STATE OF RHODE ISLAND AND PROVIDENCE PLANTATIONS PROVIDENCE, SC. SUPERIOR COURT
Aug 2, 2013
P.M. No. 12-4129 (R.I. Super. Aug. 2, 2013)

Opinion

P.M. 12-4129

08-02-2013

STATE OF RHODE ISLAND v. JOSE MOITOSO

For Plaintiff: Alison DeCosta, Esq. For Defendant: Richard K. Corley, Esq.


Providence County Superior Court

For Plaintiff: Alison DeCosta, Esq.

For Defendant: Richard K. Corley, Esq.

DECISION

LANPHEAR, J.

Before the Court is Mr. Moitoso's appeal of a Superior Court Magistrate's decision. Mr. Moitoso is appealing the decision of December 14, 2012 relative to his sex offender classification. The Magistrate affirmed the ruling of the classification board and confirmed the board's determination of Level II notification.

I

TRAVEL

On February 17, 2012, Mr. Moitoso pled nolo contendere to two counts of domestic second degree sexual assault. He was sentenced to seven years at the Adult Correctional Institution, all of which were suspended and running with seven years of probation. He was ordered to complete sexual offender registration and a complete treatment program.

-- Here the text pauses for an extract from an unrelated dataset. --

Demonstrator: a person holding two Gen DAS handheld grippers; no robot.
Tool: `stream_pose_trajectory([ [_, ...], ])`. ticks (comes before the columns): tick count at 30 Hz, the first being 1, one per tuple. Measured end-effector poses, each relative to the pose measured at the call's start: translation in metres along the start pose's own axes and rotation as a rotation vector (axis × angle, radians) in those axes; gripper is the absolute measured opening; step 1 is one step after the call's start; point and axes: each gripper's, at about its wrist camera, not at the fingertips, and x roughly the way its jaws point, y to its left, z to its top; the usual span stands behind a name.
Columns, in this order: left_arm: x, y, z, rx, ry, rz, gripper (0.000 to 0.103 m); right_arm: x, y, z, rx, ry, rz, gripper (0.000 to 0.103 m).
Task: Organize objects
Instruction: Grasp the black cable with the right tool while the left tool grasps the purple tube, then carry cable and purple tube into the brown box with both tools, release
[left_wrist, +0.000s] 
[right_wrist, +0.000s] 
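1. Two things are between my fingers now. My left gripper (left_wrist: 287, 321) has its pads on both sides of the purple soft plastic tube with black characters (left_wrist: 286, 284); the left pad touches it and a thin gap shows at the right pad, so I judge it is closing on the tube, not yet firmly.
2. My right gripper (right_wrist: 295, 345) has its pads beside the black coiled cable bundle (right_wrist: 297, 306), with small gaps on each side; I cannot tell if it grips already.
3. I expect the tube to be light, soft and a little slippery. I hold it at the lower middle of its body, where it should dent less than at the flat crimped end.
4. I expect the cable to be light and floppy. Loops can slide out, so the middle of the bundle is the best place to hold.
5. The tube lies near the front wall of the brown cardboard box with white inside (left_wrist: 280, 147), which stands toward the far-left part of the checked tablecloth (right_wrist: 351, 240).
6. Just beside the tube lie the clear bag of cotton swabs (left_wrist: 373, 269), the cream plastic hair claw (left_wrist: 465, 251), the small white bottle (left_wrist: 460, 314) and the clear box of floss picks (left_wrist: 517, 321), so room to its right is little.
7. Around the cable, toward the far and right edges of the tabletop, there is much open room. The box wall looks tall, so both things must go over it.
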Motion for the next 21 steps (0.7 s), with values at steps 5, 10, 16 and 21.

As a result of the conviction, Mr. Moitoso was classified as a sexual offender pursuant to R.I.G.L. § 11-37.1-1 et seq., commonly known as the Sex Offender Registration and Community Notification Act. Pursuant to that Act, the Sex Offender Board of Review had classified Mr. Moitoso as a Level II risk to reoffend under the statute. Mr. Moitoso was provided notice of that classification and objected to the classification through counsel. Pursuant to § 11-37.1-13, Mr. Moitoso requested review of the notification level to the Rhode Island Superior Court. The Superior Court Magistrate scheduled a hearing for the review of Mr. Moitoso's classification pursuant to §§ 11-37.1-14, 15 and 16. The Magistrate issued a decision on December 14, 2012. Mr. Moitoso then appealed the decision of the Magistrate, and the matter was assigned to this Court on appeal of the Magistrate's decision.

II

STANDARD OF REVIEW

The Superior Court Magistrate which provided the review is the Superior Court Drug Court Magistrate, appointed and serving pursuant to R.I. Gen. Laws § 8-2-39.2. The Drug Court Magistrate is empowered to "hear and decide as a Superior Court justice all matters that may come before the Superior Court pursuant to chapter 37.1 of title 11 =Sexual Offender Registration and Community Notification.'" Sec. 8-2-39.2. However, the statute states in a separate subsection:

“A party aggrieved by an order entered by the Drug Court Magistrate shall be entitled to a review of the order by a justice of the superior court. Unless otherwise ordered in the rules of procedure of the court, such review shall be on the record and appellate in nature. The superior court shall, by rules of procedure, establish procedures for reviews of orders entered by a Drug Court Magistrate, and for enforcement of contempt adjudications of a Drug Court Magistrate." R.I.G.L. § 8-2-9.2(f)

The Superior Court has adopted "Rules for Review of Magistrate Proceedings." Superior Court Administrative Order No. 94-12. That Administrative Order states in part:

“(h) Review. The Superior Court [reviewing] justice shall make a de novo determination of those portions to which the appeal is directed and may accept, reject or modify, in whole or in part, the judgment, order or decree of the [Magistrate]. The justice, however, may not formally conduct a new hearing and may consider the record developed before the [Magistrate], making his or her own determination on that record whether there has been competent evidence upon which the [Magistrate's] judgment, order or decree rests. The justice may also receive further evidence, recall witnesses or recommit a matter to the [Magistrate] with instructions."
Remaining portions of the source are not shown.